Factual and Procedural History
On December 26, 2020, Foster was involved in an altercation between multiple people in the parking lot of a bar in St. Charles. The shooting incident was captured on surveillance video. Foster fired several shots at Victim and continued shooting after Victim fell. Victim did not display or possess a weapon and had been moving away from Foster at the time he was shot. The police arrived and arrested Foster. The State charged Foster with first-degree murder and armed criminal action arising out of the shooting death of Victim.

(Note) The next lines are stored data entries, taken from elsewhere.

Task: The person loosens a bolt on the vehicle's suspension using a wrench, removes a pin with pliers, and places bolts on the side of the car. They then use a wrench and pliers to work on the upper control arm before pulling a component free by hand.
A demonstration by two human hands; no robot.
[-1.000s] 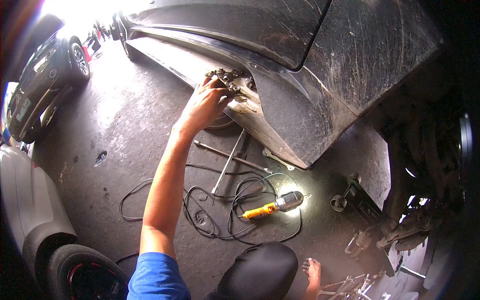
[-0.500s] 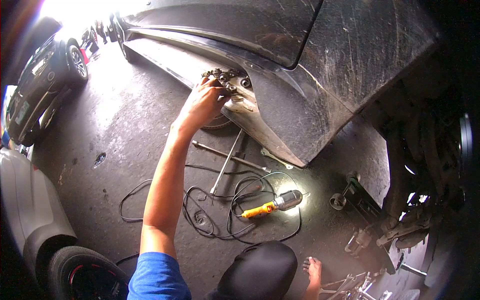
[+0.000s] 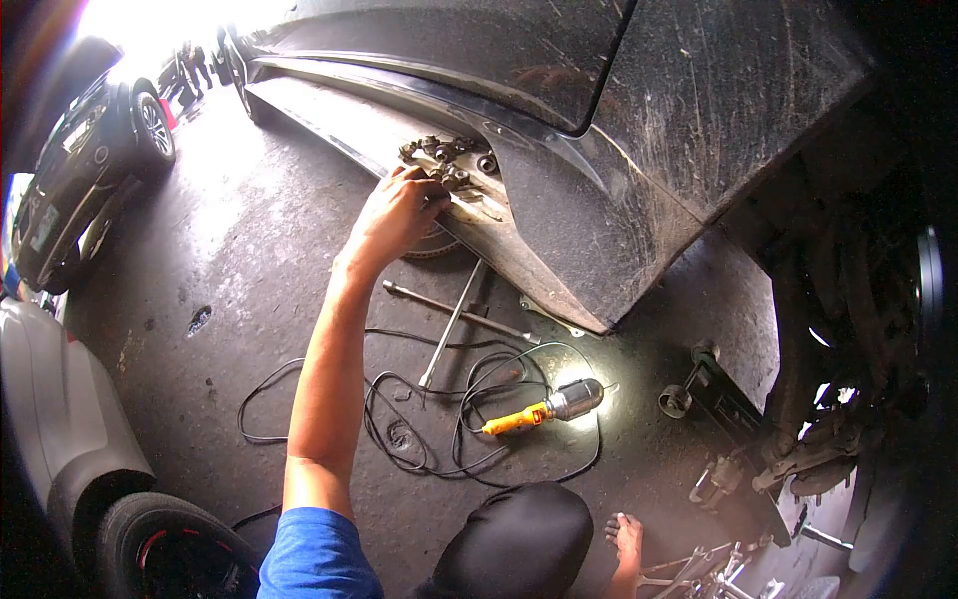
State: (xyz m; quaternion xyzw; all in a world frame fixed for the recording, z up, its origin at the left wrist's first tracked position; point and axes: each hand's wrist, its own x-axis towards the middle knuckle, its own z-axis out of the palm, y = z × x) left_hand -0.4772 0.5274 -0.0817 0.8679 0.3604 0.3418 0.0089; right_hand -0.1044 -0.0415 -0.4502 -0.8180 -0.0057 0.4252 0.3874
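Observation:
My left hand (image 3: 394, 218) reaches to the edge of the running board (image 3: 324, 112) of a dark, dusty car. Its fingers are bent and drawn together beside a cluster of lug nuts (image 3: 436, 150); whatever they pinch is hidden. Another round metal part (image 3: 486, 163) sits just right of the cluster. Low on the right, my right hand (image 3: 626, 535) is held with its fingers curled, above several metal tools (image 3: 704, 569). I cannot make out anything inside it. Partly hidden under the running board is a brake disc (image 3: 434, 243).
A cross wrench (image 3: 454, 324) lies on the floor. Near it, a lit yellow work lamp (image 3: 519, 419) rests among loops of black cable (image 3: 384, 439). My knee (image 3: 519, 539) is in front. Suspension parts (image 3: 828, 439) hang at right; a grey car (image 3: 60, 399) stands left.
My left hand has drawn back slightly down and left from the lug nuts, uncovering more of them. My right hand stays in the same place.

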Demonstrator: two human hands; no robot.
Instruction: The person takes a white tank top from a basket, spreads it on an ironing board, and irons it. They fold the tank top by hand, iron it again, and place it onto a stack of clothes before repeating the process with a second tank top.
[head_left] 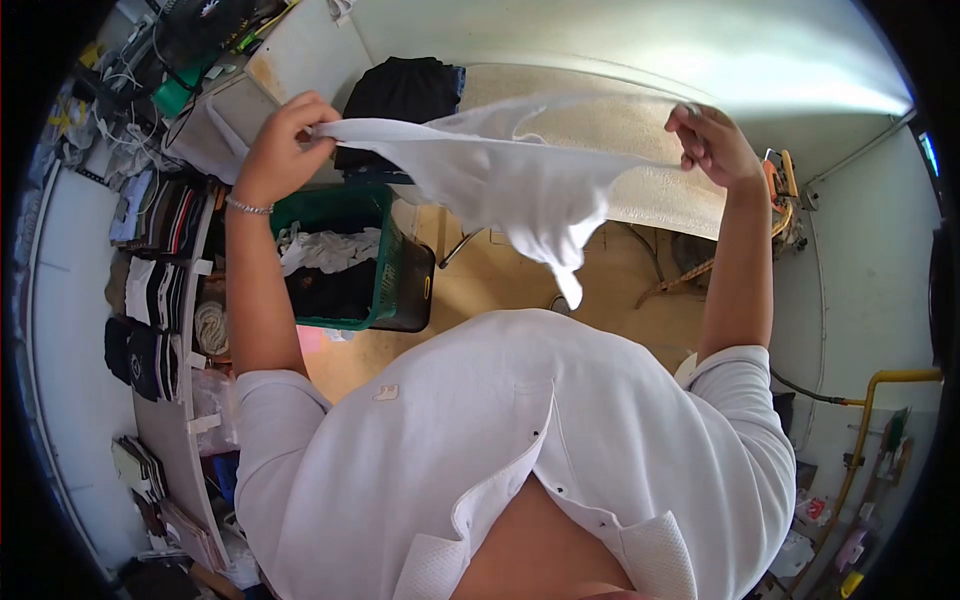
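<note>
A thin white garment [500,180] is stretched in the air between my two hands, sagging in the middle with a twisted corner hanging down. My left hand [290,145] is closed in a pinch on its left end; a chain bracelet shows at that wrist. On the other side, my right hand [712,143] has its fingers curled round the right end. Behind the garment is a long board with a pale cover [590,120]. Dark folded clothes [405,90] lie on the board's left end, partly overlapped by the garment.
A green basket [383,270] with white and black clothes in it stands to the left on the tan floor. Shelves at far left hold folded clothes [165,215]. Cables [125,75] hang in the upper left. A yellow pipe [868,420] runs along the right wall.
</note>
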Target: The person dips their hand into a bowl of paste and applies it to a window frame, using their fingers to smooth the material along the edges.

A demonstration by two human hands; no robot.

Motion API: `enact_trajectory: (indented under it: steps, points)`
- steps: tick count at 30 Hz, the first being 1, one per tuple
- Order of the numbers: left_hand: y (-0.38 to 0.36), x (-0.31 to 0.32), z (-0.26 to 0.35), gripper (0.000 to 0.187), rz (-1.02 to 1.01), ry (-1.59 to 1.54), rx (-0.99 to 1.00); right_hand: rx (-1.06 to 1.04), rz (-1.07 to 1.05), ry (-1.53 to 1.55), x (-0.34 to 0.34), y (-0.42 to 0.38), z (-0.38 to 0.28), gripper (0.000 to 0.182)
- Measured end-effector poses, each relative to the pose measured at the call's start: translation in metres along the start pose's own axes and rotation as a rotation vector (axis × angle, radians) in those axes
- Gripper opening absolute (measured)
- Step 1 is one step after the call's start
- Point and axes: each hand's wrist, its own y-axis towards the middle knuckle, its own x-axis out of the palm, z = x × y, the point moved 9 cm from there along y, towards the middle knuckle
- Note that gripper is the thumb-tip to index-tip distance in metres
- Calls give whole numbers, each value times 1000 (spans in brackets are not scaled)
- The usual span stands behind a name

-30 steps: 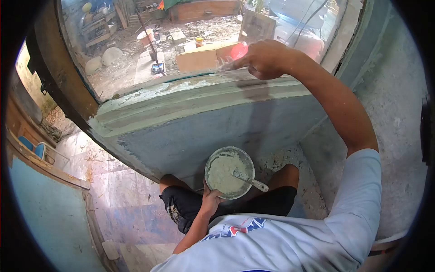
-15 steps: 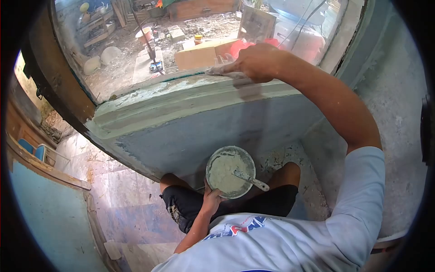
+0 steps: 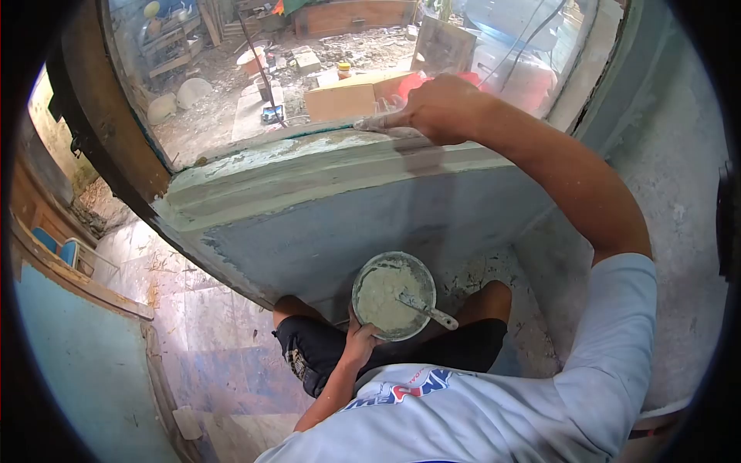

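Observation:
My left hand point(image 3: 361, 339) grips the near left rim of a round bowl point(image 3: 378, 330) between my knees. Pale paste point(image 3: 386, 297) fills the bowl, and a putty knife point(image 3: 432, 311) rests in it, its handle over the right rim. My right hand point(image 3: 432, 109) is at the window's bottom edge, with its index finger, smeared with paste, stretched left onto the sill point(image 3: 309, 147) along the glass. The other fingers look curled, and whether they hold anything is hidden. A dark green strip point(image 3: 320, 130) runs left from the fingertip.
Beyond the window glass lie a cardboard box point(image 3: 347, 99), red plastic and rubble. A dark wooden post point(image 3: 116, 100) stands on the left, with a blue chair point(image 3: 68, 251) further off. Grey walls point(image 3: 664, 231) close in the right side.
The view has shifted slightly, so the window and post appear a little further right. My right hand stays at the sill, and my left hand still holds the bowl.

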Motion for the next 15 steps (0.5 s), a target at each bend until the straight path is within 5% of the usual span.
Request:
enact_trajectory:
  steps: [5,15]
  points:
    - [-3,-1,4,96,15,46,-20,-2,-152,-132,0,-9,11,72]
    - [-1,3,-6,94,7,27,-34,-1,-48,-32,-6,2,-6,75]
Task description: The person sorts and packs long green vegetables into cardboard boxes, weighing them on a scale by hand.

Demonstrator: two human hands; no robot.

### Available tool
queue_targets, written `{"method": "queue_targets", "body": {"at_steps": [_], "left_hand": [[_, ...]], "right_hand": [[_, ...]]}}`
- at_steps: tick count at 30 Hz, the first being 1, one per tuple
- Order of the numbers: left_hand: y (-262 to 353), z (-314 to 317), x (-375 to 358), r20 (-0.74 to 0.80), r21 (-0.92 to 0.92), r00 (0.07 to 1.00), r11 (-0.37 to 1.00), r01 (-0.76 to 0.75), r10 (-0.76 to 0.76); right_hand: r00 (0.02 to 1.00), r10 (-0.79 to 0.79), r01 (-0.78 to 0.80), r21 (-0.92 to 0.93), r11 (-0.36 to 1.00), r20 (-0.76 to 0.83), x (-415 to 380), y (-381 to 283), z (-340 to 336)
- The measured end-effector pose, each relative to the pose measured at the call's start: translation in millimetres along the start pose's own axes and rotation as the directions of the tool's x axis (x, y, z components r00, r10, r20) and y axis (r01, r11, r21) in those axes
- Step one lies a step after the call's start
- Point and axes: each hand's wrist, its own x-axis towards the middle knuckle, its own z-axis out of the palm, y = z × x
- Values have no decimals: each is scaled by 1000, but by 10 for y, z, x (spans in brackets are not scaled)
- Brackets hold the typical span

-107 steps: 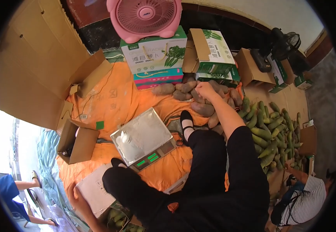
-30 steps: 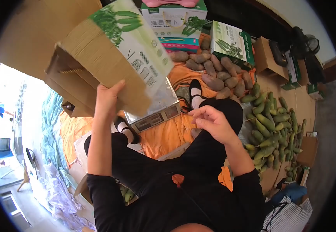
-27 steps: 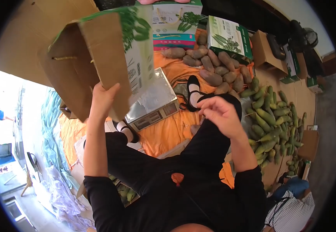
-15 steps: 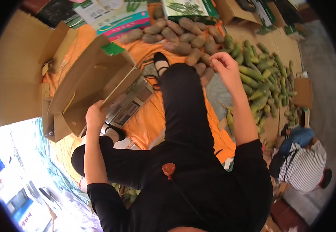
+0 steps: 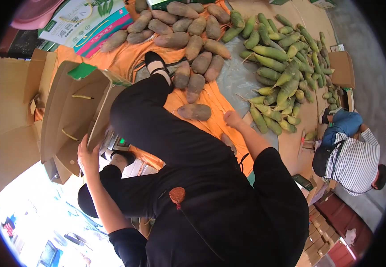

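My left hand [image 5: 88, 155] grips the edge of an open cardboard box [image 5: 62, 107] at the left, with the thumb and fingers on either side of its wall. Beside the box, partly hidden by my leg, is a scale with a lit green display [image 5: 122, 141]. My right hand [image 5: 234, 119] is curled closed above the orange sheet [image 5: 213, 95], and nothing shows in it. A brownish, elongated root vegetable [image 5: 194, 112] lies just left of that hand. More of these brown roots [image 5: 196, 46] are piled ahead of my foot.
A large heap of green radishes [image 5: 286, 66] spreads over cardboard at the right. A printed carton [image 5: 86, 26] and a pink basin [image 5: 35, 13] stand at the back left. A person in a striped shirt [image 5: 353, 151] bends down at the far right, near a small brown box [image 5: 342, 69].
My right hand has drawn back from the brown roots toward my body and curled closed. My left hand stays on the box's edge. My view has turned, and my raised leg now leans left.
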Motion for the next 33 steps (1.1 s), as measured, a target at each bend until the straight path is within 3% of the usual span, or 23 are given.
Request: {"method": "queue_targets", "body": {"at_steps": [3, 5, 6, 8, 9, 11, 17, 21, 27, 33], "left_hand": [[-22, 94, 46, -24, -40, 1000, 999, -3, 2], [-56, 139, 88, -56, -26, 997, 999, 45, -47], [-46, 153, 88, -87, -19, 995, 999, 36, -38], [-130, 204, 107, -76, -31, 996, 999, 34, -37], [-159, 211, 112, -66, -48, 997, 998, 34, -37], [-108, 183, 93, -69, -27, 997, 999, 42, -43], [-27, 152, 90, -39, 22, 998, 999, 50, -49], [-128, 211, 132, -87, 54, 994, 996, 68, -63], [-38, 162, 141, 34, -32, 985, 984, 173, -172], [-115, 207, 151, -21, -15, 995, 995, 101, -101]], "right_hand": [[982, 141, -150, 63, 987, 126, -283, -300, 116], [996, -57, 66, -138, 988, 74, -337, -452, 202], [996, -57, 66, -132, 989, 73, -340, -542, 211], [974, 225, -212, 238, 948, -27, -414, -844, 27], [975, 221, -209, 242, 948, -24, -413, -964, -63], [976, 58, -51, 38, 998, -212, -351, -1181, -267], [987, -64, 54, -71, 996, -147, -68, -1631, -556], [997, -44, 35, -133, 990, -63, 30, -1712, -555], [999, -12, 4, -216, 976, -33, 149, -1562, -343], [997, 49, -34, -262, 964, 52, 211, -1574, -395]]}}
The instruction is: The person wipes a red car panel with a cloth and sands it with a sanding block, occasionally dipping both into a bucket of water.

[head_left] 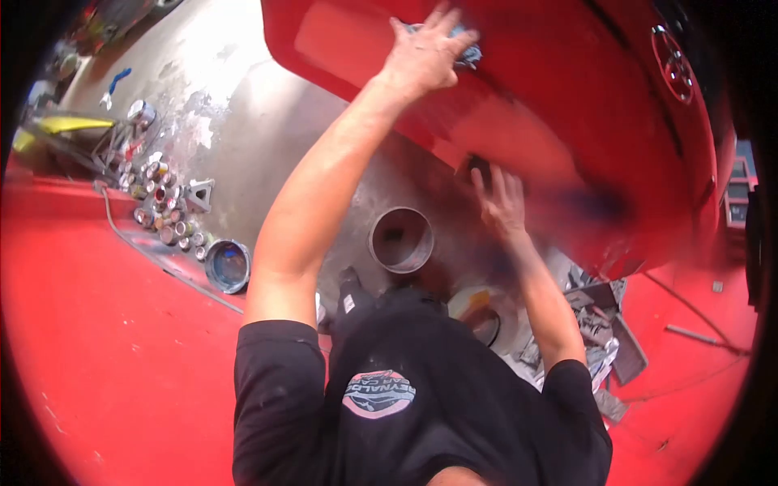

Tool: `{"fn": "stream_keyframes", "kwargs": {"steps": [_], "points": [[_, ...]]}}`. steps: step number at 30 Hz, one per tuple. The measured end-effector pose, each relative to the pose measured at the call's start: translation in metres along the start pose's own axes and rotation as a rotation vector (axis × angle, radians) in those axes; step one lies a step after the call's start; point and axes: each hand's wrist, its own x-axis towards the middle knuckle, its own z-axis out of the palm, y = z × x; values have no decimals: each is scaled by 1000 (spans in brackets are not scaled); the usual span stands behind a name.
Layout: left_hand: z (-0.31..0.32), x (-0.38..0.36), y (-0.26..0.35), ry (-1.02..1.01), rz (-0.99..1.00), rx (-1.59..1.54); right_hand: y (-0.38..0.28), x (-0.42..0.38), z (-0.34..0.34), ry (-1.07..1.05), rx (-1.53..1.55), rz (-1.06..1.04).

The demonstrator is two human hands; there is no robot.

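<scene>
A crumpled blue-grey cloth [468,55] lies under my left hand [425,55], pressed to the red car panel [519,73] with the fingers spread over it. Lower on the same panel, my right hand [504,202] has a small dark block [480,168] at its fingertips. Motion blurs those fingers, and part of the block is hidden by them. Around both hands the paint shows paler, dull patches, while the rest of the panel is glossy.
A round bucket [402,240] stands on the floor below the car. To the left are a blue-stained bucket [228,266], several small cans [168,194] and a jack stand [199,195]. Scraps of paper and dark pieces [600,324] lie at the right, near a hose [689,304].
</scene>
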Motion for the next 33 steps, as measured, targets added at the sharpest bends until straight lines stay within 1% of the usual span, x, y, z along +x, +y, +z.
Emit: {"fn": "stream_keyframes", "kwargs": {"steps": [1, 2, 3, 4, 5, 6, 8, 9, 10, 11, 12, 14, 15, 17, 18, 20, 21, 23, 24, 26, 27, 29, 32, 33], "points": [[5, 0, -1, 21, -14, 8, -2, -2, -2, -34, -11, 4], [12, 0, 1, 33, -14, 11, -4, 5, 11, -50, 36, 7], [10, 3, -2, 31, -11, 16, -6, 56, 17, -51, 79, 10], [7, 1, -4, 18, -16, -9, -7, 102, 14, -110, 57, -35], [4, -2, -4, 4, -18, -38, -8, 125, 9, -173, 35, -77], [2, -1, -5, -9, -20, -45, -6, 120, 7, -175, 32, -68], [-1, -5, -6, 33, 5, -17, -11, 106, -3, -91, 70, 18], [-4, -6, -6, 42, 0, -17, -12, 65, 8, 18, 85, 48], [-6, -7, -4, 15, 2, -25, -8, 16, 5, 2, 56, 40], [-6, -4, -4, -8, 2, -32, -2, -8, 3, -10, 27, 29], [-3, -2, -4, 3, 13, -2, 5, 5, 6, 0, 28, 2], [7, -4, -4, 22, 7, 17, 10, 10, 2, -84, 45, -28], [1, 2, -7, 25, 17, 28, 14, 48, 4, -76, 12, -53], [-4, -1, -5, -52, -27, -63, 18, 122, -1, -70, -39, -77], [11, -3, -15, 29, 28, -31, 15, 137, 8, -84, -115, -64], [7, -5, -16, 29, 44, -19, 16, 119, -12, -57, -59, -22], [5, -4, -17, 36, 43, -16, 17, 89, -13, -21, -69, 12], [4, -3, -13, 4, 28, -56, 20, -4, -6, 26, -83, 60], [5, 0, -13, 25, 21, -53, 22, -9, -15, 43, -76, 67], [10, -2, -9, 24, 23, -4, 35, 4, 3, 43, -87, 12], [10, 1, -9, 0, 21, 9, 36, 21, 1, 28, -101, -8], [5, -1, -10, 5, 16, -21, 35, 104, -17, -63, -58, -37], [6, -3, -8, 35, 3, -59, 26, 125, -18, -27, -82, 18], [0, -3, -5, 3, 2, -30, 29, 96, -20, 12, -93, 36]]}}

The case proceeded to a jury trial. Foster testified that he shot Victim in self-defense or in defense of another. The trial court instructed the jury on first-degree murder and the lesser-included offenses of second-degree murder and voluntary manslaughter (Instructions Nos. 9, 10, and 11, respectively). Instruction No. 10 stated that "[a]s to Count 1, if you do not find the defendant guilty of murder in the first degree, you must consider whether he is guilty of murder in the second degree." Instruction No. 11 likewise stated, "[a]s to Count 1, if you do not find the defendant guilty of murder in the second degree, you must consider whether he is guilty of voluntary manslaughter." The trial court also instructed the jury on self-defense and defense of others.
During closing argument, the State argued that it satisfied its burden to prove every element of first-degree murder. After outlining the evidence supporting each element, the State said:
Now if we've met our elements here, and I submit to you this is—again, this one is a no-brainer, ladies and gentlemen. Game over. We're done. You do not even consider Instruction No. 10. You don't even get to No. 10. I told you the other day you start at Murder 1. Now, in due diligence, I'm going to explain No. 10 to you.
The State then walked the jury through the instructions on the lesser-included offenses. The State explained that "[i]f you do not find him guilty of murder in the first degree, you'll consider murder in the second degree." Regarding voluntary manslaughter, the State continued:
Anyway, again, you don't even get to that unless you've eliminated Murder in the First Degree.
...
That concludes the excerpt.